EXERCISE INSTRUCTIONS: Word for word, retype the first line of the records and every following line through the one containing "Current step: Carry".

DATA IN THIS EXERCISE:

=-=-=-=-=

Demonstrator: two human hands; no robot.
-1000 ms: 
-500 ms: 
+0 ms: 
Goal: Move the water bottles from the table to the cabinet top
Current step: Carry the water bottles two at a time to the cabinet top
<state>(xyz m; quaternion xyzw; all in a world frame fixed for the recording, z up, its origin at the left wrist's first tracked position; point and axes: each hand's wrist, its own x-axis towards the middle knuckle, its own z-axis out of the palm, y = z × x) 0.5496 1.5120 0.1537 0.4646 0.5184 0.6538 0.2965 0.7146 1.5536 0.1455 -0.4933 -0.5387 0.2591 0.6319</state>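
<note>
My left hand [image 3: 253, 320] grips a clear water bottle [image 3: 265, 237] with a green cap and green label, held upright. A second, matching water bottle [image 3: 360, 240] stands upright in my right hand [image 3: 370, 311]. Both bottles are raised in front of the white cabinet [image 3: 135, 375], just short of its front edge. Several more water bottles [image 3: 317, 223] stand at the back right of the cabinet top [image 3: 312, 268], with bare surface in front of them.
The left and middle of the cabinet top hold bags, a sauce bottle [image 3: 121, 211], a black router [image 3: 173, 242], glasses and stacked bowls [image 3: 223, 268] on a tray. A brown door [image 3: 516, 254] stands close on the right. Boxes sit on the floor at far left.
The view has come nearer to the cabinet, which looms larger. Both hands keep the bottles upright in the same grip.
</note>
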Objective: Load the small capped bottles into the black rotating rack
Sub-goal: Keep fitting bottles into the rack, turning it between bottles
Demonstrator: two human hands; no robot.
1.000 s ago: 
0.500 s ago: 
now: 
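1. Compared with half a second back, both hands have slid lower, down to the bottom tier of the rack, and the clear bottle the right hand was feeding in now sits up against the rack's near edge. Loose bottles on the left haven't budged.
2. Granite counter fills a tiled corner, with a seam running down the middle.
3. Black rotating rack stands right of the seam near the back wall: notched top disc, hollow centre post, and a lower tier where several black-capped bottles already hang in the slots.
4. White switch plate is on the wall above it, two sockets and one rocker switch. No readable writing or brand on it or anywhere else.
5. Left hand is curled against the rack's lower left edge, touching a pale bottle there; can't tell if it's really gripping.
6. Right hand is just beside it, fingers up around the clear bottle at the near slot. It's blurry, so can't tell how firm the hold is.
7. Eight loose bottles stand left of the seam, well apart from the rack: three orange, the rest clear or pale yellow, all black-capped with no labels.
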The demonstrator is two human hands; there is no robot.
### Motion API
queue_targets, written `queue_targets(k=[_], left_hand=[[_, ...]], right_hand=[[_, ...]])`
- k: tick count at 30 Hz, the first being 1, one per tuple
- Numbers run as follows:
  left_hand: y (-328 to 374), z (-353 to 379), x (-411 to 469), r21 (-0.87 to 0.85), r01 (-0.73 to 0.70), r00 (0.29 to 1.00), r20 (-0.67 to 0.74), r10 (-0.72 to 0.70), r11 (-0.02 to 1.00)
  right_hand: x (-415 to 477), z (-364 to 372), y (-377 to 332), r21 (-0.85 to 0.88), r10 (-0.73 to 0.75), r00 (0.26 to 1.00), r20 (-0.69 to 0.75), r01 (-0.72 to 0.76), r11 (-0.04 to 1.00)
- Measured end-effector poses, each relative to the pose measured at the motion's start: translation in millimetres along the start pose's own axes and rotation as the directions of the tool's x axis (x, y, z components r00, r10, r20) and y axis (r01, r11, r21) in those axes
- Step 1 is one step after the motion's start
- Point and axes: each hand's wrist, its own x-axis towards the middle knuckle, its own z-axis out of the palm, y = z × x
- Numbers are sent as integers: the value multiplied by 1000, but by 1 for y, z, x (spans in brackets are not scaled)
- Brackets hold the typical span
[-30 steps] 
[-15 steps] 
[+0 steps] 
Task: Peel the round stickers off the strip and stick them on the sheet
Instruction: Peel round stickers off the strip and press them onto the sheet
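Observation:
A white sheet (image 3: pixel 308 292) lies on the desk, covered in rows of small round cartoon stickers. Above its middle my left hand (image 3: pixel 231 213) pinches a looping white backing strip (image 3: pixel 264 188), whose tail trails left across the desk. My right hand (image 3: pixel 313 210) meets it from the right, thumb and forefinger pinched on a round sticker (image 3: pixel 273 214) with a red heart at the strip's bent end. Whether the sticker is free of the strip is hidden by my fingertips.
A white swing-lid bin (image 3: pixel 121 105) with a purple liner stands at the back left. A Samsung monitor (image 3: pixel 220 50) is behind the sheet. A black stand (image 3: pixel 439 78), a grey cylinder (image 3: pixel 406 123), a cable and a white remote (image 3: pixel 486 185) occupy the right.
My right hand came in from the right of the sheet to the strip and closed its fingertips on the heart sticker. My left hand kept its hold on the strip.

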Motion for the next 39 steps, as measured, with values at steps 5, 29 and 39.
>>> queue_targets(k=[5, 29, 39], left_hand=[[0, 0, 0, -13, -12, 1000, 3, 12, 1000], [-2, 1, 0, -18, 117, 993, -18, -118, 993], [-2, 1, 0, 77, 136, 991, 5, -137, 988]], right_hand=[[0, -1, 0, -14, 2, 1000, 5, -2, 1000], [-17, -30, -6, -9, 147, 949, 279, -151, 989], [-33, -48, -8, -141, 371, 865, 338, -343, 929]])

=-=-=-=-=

ANSWER AREA:
Demonstrator: two human hands; no robot.
-1000 ms: 
-500 ms: 
+0 ms: 
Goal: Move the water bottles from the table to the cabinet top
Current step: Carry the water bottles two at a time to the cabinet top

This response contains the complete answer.